*** Opening of DATA SHOWN ***

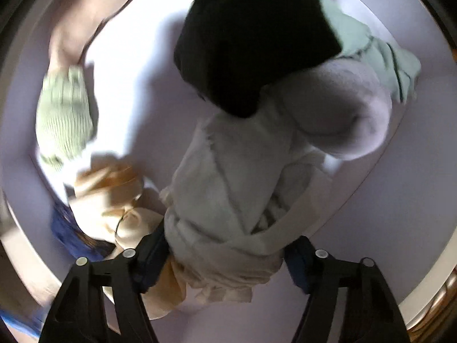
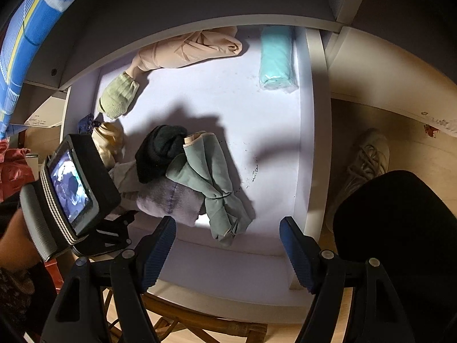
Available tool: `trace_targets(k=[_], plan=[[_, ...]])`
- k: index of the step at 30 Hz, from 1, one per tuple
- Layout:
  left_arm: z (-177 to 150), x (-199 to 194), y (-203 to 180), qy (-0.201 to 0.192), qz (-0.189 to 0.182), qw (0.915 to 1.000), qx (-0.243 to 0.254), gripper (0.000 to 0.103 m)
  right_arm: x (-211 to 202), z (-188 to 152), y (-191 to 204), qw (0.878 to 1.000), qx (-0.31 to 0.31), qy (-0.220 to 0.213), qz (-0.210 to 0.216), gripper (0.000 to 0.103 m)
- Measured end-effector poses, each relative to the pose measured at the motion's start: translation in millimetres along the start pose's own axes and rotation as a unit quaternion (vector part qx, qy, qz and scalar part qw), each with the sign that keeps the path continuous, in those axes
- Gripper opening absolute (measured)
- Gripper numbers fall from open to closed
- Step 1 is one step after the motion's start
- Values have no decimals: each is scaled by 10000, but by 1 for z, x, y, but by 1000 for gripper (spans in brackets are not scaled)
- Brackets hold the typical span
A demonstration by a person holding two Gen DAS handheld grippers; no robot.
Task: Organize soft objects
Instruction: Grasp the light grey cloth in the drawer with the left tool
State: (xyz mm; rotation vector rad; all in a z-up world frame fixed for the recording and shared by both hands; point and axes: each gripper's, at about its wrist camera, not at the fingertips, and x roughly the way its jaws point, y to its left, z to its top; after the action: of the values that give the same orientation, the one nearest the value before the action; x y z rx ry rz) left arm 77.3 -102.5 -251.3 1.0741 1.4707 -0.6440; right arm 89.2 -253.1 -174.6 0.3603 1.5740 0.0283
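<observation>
My left gripper (image 1: 225, 260) points down into a white drawer (image 1: 137, 65). A cream fleece cloth (image 1: 228, 188) fills the gap between its jaws, and both blue pads touch its sides. Behind that cloth lie a black cloth (image 1: 251, 45), a lilac sock (image 1: 351, 108) and a sage-green cloth (image 1: 380, 48). In the right wrist view my right gripper (image 2: 228, 245) hangs open over the drawer's front edge with nothing between its fingers. Just beyond it sits the same pile: the sage-green cloth (image 2: 211, 171), the lilac sock (image 2: 171, 197) and the black cloth (image 2: 160, 151). The left gripper's body (image 2: 74, 183) hides the cream cloth there.
A teal roll (image 2: 277, 60) and a peach cloth (image 2: 188, 51) lie along the drawer's back. A green knit sock (image 2: 118, 95), a tan cloth (image 2: 107, 140) and a blue item (image 2: 85, 123) sit at its left. A person's shoe (image 2: 365, 157) and dark leg (image 2: 400, 243) are at the right.
</observation>
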Motion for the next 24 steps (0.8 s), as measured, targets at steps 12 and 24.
trace_targets(k=[12,24], plan=[[-35,2,23,-407,-869,9873,-1264,63,2,0,2,10000,-30,19,10,76],[-78,-21,39,-576,-996,9847,-1305,61,1,0,1,9999,25,-6,120,76]])
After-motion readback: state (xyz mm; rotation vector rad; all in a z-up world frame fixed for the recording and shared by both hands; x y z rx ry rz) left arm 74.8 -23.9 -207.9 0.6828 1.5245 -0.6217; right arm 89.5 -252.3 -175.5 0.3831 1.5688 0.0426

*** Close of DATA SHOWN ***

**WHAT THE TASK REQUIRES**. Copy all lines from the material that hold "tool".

**FINAL ANSWER**.
Available tool: `trace_targets(k=[_], plan=[[_, ...]])`
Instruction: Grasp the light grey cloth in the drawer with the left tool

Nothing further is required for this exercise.